Your task:
Exactly the lines from the opening of the data through the line containing "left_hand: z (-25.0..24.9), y" should be reproduced, please, with nothing added.

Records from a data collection
▽

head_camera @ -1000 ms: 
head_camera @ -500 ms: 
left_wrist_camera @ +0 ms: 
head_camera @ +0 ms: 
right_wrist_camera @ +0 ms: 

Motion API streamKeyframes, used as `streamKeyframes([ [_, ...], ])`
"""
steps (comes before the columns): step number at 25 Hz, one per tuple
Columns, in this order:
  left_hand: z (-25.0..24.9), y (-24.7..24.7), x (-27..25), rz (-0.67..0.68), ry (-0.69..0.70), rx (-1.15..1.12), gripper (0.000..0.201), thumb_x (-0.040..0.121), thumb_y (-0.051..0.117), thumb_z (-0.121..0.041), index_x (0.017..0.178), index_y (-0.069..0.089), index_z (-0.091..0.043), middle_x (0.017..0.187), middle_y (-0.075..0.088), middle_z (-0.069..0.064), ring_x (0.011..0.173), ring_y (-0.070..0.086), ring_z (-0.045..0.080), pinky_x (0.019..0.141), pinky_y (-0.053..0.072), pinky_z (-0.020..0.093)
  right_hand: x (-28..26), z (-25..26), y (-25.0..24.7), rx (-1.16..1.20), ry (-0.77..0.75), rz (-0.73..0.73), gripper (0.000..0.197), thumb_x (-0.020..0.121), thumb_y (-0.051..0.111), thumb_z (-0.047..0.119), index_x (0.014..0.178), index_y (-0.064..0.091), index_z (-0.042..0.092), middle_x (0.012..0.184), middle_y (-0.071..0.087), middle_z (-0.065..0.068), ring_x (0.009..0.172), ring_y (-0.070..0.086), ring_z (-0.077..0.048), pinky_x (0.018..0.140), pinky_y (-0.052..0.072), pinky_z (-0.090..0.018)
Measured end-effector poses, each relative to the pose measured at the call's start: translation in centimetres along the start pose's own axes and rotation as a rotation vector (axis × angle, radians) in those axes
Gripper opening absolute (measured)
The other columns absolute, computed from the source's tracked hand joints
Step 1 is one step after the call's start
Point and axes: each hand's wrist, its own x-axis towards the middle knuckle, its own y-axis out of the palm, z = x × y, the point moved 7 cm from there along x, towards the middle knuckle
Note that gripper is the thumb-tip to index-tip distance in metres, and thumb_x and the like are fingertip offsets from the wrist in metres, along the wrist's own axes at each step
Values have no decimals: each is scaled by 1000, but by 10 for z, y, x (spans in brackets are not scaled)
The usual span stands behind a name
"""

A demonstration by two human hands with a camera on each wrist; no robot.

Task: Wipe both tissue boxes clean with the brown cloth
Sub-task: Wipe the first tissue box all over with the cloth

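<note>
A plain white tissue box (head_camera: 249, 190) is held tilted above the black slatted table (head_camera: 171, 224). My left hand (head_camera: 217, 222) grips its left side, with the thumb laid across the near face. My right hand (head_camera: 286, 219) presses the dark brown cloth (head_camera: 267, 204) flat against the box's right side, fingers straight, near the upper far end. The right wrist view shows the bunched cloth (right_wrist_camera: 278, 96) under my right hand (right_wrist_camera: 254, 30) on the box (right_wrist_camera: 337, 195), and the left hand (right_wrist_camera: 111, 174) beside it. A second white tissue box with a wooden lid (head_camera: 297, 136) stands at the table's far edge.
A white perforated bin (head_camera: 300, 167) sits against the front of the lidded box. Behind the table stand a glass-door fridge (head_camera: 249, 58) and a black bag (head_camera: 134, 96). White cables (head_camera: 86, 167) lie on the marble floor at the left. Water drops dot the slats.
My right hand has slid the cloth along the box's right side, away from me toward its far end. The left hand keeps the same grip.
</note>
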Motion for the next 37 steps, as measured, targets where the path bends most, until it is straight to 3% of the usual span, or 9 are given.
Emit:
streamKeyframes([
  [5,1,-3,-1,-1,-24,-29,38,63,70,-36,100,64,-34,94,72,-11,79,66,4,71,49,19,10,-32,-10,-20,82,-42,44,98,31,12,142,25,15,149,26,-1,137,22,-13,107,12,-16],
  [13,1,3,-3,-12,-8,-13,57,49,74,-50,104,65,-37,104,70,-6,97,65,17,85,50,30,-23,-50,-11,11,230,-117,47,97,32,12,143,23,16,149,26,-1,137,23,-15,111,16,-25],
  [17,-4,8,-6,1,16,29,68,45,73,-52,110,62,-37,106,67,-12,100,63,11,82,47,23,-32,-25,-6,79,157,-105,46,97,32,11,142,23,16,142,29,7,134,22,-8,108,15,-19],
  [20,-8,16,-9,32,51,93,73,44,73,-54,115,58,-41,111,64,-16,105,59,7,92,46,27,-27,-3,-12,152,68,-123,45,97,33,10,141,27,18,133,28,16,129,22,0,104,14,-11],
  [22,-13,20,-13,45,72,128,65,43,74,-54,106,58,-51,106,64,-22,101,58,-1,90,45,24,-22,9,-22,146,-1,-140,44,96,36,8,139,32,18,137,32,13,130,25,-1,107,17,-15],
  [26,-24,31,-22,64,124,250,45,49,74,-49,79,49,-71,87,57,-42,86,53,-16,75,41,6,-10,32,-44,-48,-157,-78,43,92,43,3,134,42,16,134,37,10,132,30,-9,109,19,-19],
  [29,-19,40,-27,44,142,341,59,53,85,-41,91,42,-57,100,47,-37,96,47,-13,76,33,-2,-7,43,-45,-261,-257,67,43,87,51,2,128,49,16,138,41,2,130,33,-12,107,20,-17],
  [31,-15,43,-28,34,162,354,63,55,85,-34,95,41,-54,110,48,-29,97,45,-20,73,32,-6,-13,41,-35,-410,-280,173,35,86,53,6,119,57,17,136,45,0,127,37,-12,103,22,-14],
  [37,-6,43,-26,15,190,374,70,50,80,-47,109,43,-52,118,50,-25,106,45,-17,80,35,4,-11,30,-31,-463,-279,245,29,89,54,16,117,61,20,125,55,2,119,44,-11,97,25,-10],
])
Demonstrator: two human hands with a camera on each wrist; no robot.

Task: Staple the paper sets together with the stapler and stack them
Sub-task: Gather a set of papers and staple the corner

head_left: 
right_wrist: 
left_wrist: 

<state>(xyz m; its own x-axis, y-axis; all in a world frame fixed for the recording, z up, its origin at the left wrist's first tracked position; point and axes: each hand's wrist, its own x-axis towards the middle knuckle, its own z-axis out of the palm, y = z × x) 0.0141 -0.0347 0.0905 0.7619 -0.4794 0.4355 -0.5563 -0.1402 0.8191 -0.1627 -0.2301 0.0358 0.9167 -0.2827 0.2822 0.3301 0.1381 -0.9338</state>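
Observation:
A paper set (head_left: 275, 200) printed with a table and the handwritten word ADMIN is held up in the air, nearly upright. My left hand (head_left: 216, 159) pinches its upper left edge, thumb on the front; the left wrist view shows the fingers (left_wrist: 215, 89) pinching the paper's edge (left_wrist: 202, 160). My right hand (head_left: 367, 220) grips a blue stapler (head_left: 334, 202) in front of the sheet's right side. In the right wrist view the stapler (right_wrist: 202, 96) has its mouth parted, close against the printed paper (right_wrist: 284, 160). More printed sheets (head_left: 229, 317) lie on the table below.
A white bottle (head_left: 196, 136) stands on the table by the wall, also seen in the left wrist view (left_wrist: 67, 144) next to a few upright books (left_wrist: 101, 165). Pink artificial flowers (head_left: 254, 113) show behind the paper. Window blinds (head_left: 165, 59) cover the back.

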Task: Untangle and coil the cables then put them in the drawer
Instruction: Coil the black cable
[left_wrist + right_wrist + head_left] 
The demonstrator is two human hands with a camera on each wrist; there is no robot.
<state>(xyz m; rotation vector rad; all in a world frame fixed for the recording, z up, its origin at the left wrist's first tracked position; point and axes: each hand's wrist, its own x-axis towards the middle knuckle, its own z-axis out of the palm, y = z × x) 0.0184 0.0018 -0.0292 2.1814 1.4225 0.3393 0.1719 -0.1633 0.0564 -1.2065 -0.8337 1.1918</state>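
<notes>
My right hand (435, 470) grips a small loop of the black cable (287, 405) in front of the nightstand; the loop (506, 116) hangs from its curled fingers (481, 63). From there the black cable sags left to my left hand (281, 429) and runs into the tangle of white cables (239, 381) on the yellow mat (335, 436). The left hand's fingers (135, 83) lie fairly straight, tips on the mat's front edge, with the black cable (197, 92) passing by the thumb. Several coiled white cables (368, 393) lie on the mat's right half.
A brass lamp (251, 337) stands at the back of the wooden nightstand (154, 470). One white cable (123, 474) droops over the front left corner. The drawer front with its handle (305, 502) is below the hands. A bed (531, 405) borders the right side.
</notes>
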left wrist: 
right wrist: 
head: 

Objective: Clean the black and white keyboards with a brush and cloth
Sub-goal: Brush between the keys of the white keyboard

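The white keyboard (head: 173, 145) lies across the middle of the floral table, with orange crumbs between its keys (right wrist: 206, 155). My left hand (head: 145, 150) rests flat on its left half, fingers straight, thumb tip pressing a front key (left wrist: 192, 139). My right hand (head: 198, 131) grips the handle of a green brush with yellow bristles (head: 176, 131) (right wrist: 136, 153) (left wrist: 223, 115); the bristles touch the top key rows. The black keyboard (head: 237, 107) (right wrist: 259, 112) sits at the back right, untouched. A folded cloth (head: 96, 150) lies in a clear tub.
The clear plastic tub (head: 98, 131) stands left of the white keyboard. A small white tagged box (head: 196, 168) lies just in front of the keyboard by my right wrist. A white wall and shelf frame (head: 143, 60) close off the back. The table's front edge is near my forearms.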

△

Solved exercise:
head_camera @ -1000 ms: 
head_camera @ -500 ms: 
left_wrist_camera @ +0 ms: 
head_camera @ +0 ms: 
right_wrist_camera @ +0 ms: 

Motion API streamKeyframes, used as `streamKeyframes([ [_, ...], ])`
"""
steps (comes before the columns): step number at 25 Hz, one per tuple
Columns, in this order:
  left_hand: z (-25.0..24.9), y (-24.7..24.7), x (-27..25), rz (-0.67..0.68), ry (-0.69..0.70), rx (-1.15..1.12), gripper (0.000..0.201), thumb_x (-0.040..0.121), thumb_y (-0.051..0.117), thumb_z (-0.121..0.041), index_x (0.017..0.178), index_y (-0.069..0.089), index_z (-0.091..0.043), middle_x (0.017..0.187), middle_y (-0.075..0.088), middle_z (-0.069..0.064), ring_x (0.011..0.173), ring_y (-0.070..0.086), ring_z (-0.045..0.080), pinky_x (0.019..0.141), pinky_y (-0.053..0.072), pinky_z (-0.020..0.093)

Nothing more is required for this answer.